Repeat the lines of the data exactly and exclude any picture among them.

== == ==

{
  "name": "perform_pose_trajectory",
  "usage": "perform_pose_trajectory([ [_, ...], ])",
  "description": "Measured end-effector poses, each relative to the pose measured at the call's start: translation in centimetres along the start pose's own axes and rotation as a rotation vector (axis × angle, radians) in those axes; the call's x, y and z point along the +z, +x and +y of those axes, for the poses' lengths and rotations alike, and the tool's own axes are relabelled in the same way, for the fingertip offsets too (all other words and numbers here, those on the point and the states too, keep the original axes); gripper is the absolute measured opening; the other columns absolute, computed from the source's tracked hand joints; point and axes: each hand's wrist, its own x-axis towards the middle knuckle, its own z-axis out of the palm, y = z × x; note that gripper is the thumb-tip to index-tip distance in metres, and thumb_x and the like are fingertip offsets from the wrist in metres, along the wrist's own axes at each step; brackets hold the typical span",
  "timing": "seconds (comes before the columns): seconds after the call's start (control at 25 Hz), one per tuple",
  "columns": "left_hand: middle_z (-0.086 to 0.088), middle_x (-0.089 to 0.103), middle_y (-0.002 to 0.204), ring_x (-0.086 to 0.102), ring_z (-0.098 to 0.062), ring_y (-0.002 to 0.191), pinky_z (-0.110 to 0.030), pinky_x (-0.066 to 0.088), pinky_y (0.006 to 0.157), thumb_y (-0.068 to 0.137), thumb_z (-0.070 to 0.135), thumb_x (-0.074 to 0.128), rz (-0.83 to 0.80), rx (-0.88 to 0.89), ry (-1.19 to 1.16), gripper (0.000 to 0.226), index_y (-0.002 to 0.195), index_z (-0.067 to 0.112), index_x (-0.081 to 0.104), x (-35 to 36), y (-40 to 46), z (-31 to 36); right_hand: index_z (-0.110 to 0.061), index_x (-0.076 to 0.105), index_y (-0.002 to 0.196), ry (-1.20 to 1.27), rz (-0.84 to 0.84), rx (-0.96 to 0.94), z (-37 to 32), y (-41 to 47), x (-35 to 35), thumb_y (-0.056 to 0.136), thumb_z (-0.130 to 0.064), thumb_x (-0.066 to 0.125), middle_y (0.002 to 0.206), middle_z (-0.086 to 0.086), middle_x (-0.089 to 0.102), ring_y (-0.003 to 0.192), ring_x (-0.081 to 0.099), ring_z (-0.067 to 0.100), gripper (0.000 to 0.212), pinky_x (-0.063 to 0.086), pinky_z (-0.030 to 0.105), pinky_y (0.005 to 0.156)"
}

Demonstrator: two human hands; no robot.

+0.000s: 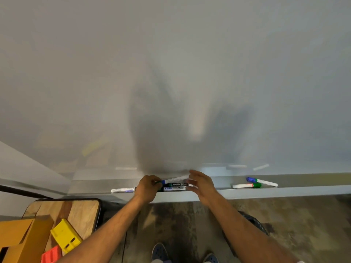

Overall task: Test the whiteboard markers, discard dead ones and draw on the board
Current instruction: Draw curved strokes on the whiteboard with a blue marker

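Observation:
A blank whiteboard (171,73) fills the upper view, with a metal ledge (294,188) along its foot. My left hand (147,187) grips the blue cap end of a white marker (176,178) just above the ledge. My right hand (202,184) holds the marker's other end with its fingertips. Under it lie a black marker (177,184) and a white-and-blue labelled marker (174,188). Another white marker (122,190) lies left of my left hand. Two markers rest further right: a blue-capped one (263,181) and a green-capped one (247,185).
A wooden table (81,211) stands at the lower left with a cardboard box (22,240), a yellow block (65,237) and a red block (51,255). The mottled floor (190,224) and my shoes (159,252) show below. A dark round object (254,223) sits behind my right forearm.

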Motion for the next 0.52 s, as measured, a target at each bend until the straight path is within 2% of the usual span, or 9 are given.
perform_pose_trajectory([
  [0.2, 0.001, 0.063, 0.106, 0.059, -0.01, 0.088, -0.013, 0.043, 0.073, 0.1, 0.021, 0.056, -0.05, 0.162, -0.037, 0.016, 0.106, 0.02, 0.071, -1.3, -1.0, 3.7, -0.002, 0.067, 0.119, 0.255, -0.152, -0.028, -3.5, -2.7, -2.5, 0.091, -0.013, 0.067, 0.093, 0.016, 0.067, 0.087, 0.065, 0.029, 0.03, 0.06, 0.04, 0.079],
  [0.28, 0.001, 0.066, 0.105, 0.061, -0.012, 0.091, -0.016, 0.048, 0.077, 0.1, 0.024, 0.056, -0.089, 0.202, -0.063, 0.016, 0.106, 0.024, 0.071, -1.0, -2.0, 5.3, -0.002, 0.065, 0.121, 0.256, -0.207, -0.042, -4.1, -3.8, -3.6, 0.09, -0.018, 0.067, 0.091, 0.017, 0.064, 0.086, 0.064, 0.03, 0.036, 0.06, 0.043, 0.081],
  [0.36, 0.004, 0.066, 0.102, 0.061, -0.014, 0.092, -0.027, 0.053, 0.082, 0.1, 0.026, 0.057, -0.125, 0.249, -0.054, 0.016, 0.105, 0.026, 0.071, -0.1, -3.3, 7.6, -0.004, 0.064, 0.121, 0.06, -0.272, -0.077, -4.8, -5.5, -4.4, 0.094, -0.017, 0.063, 0.096, 0.02, 0.064, 0.086, 0.064, 0.032, 0.03, 0.059, 0.045, 0.081],
  [0.44, 0.006, 0.066, 0.101, 0.061, -0.012, 0.091, -0.026, 0.052, 0.081, 0.099, 0.026, 0.058, -0.134, 0.303, -0.033, 0.014, 0.103, 0.028, 0.072, 0.8, -4.8, 10.1, -0.006, 0.065, 0.117, -0.222, -0.333, -0.163, -5.8, -7.3, -4.9, 0.097, -0.016, 0.06, 0.097, 0.022, 0.066, 0.082, 0.066, 0.032, 0.023, 0.059, 0.047, 0.082],
  [0.52, 0.007, 0.065, 0.104, 0.061, -0.012, 0.094, -0.024, 0.05, 0.083, 0.099, 0.025, 0.059, -0.14, 0.362, -0.038, 0.014, 0.102, 0.028, 0.073, 1.4, -6.1, 12.8, -0.007, 0.066, 0.112, -0.379, -0.372, -0.28, -7.8, -9.2, -5.7, 0.098, -0.019, 0.06, 0.086, 0.02, 0.068, 0.077, 0.067, 0.03, 0.02, 0.059, 0.047, 0.08],
])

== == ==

**OUTPUT BELOW**
{
  "name": "perform_pose_trajectory",
  "usage": "perform_pose_trajectory([ [_, ...], ])",
  "description": "Measured end-effector poses, each relative to the pose measured at the call's start: translation in centimetres along the start pose's own axes and rotation as a rotation vector (axis × angle, radians) in those axes; the call's x, y and z point along the +z, +x and +y of those axes, for the poses' lengths and rotations alike, and the tool's own axes are relabelled in the same way, for the fingertip offsets too (all other words and numbers here, those on the point and the states too, keep the original axes); gripper is the absolute measured opening; the other columns absolute, computed from the source's tracked hand joints; point and axes: each hand's wrist, its own x-axis towards the middle knuckle, its own z-axis out of the palm, y = z × x; note that gripper is the thumb-tip to index-tip distance in metres, and thumb_x and the like are fingertip offsets from the wrist in metres, along the wrist's own axes at each step; brackets hold the typical span",
  "timing": "seconds (comes before the columns): seconds after the call's start (control at 25 Hz), one per tuple",
  "columns": "left_hand: middle_z (-0.086 to 0.088), middle_x (-0.089 to 0.103), middle_y (-0.002 to 0.204), ring_x (-0.086 to 0.102), ring_z (-0.098 to 0.062), ring_y (-0.002 to 0.191), pinky_z (-0.110 to 0.030), pinky_x (-0.066 to 0.088), pinky_y (0.006 to 0.157), thumb_y (-0.068 to 0.137), thumb_z (-0.070 to 0.135), thumb_x (-0.074 to 0.128), rz (-0.83 to 0.80), rx (-0.88 to 0.89), ry (-1.19 to 1.16), gripper (0.000 to 0.226), index_y (-0.002 to 0.195), index_z (-0.067 to 0.112), index_x (-0.081 to 0.104), x (-35 to 36), y (-40 to 46), z (-31 to 36); right_hand: index_z (-0.110 to 0.061), index_x (-0.076 to 0.105), index_y (-0.002 to 0.196), ry (-1.20 to 1.27), rz (-0.84 to 0.84), rx (-0.96 to 0.94), z (-37 to 32), y (-41 to 47), x (-35 to 35), thumb_y (-0.056 to 0.136), thumb_z (-0.130 to 0.064), thumb_x (-0.066 to 0.125), middle_y (0.002 to 0.206), middle_z (-0.086 to 0.086), middle_x (-0.089 to 0.102), ring_y (-0.003 to 0.192), ring_x (-0.081 to 0.099), ring_z (-0.067 to 0.100), gripper (0.000 to 0.212), pinky_x (-0.063 to 0.086), pinky_z (-0.030 to 0.105), pinky_y (0.005 to 0.156)"
}

Demonstrator: two human hands; no robot.

+0.000s: 

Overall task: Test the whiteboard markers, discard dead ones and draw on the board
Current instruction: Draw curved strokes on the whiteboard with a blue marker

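Observation:
A blank whiteboard (171,73) fills the upper view, with a metal ledge (294,188) along its foot. My left hand (147,187) grips the blue cap end of a white marker (176,178) just above the ledge. My right hand (202,184) holds the marker's other end with its fingertips. Under it lie a black marker (177,184) and a white-and-blue labelled marker (174,188). Another white marker (122,190) lies left of my left hand. Two markers rest further right: a blue-capped one (263,181) and a green-capped one (247,185).
A wooden table (81,211) stands at the lower left with a cardboard box (22,240), a yellow block (65,237) and a red block (51,255). The mottled floor (190,224) and my shoes (159,252) show below. A dark round object (254,223) sits behind my right forearm.
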
Motion for the next 0.52 s, as measured, a target at each bend until the straight path is within 2% of the usual span, or 9 are given.
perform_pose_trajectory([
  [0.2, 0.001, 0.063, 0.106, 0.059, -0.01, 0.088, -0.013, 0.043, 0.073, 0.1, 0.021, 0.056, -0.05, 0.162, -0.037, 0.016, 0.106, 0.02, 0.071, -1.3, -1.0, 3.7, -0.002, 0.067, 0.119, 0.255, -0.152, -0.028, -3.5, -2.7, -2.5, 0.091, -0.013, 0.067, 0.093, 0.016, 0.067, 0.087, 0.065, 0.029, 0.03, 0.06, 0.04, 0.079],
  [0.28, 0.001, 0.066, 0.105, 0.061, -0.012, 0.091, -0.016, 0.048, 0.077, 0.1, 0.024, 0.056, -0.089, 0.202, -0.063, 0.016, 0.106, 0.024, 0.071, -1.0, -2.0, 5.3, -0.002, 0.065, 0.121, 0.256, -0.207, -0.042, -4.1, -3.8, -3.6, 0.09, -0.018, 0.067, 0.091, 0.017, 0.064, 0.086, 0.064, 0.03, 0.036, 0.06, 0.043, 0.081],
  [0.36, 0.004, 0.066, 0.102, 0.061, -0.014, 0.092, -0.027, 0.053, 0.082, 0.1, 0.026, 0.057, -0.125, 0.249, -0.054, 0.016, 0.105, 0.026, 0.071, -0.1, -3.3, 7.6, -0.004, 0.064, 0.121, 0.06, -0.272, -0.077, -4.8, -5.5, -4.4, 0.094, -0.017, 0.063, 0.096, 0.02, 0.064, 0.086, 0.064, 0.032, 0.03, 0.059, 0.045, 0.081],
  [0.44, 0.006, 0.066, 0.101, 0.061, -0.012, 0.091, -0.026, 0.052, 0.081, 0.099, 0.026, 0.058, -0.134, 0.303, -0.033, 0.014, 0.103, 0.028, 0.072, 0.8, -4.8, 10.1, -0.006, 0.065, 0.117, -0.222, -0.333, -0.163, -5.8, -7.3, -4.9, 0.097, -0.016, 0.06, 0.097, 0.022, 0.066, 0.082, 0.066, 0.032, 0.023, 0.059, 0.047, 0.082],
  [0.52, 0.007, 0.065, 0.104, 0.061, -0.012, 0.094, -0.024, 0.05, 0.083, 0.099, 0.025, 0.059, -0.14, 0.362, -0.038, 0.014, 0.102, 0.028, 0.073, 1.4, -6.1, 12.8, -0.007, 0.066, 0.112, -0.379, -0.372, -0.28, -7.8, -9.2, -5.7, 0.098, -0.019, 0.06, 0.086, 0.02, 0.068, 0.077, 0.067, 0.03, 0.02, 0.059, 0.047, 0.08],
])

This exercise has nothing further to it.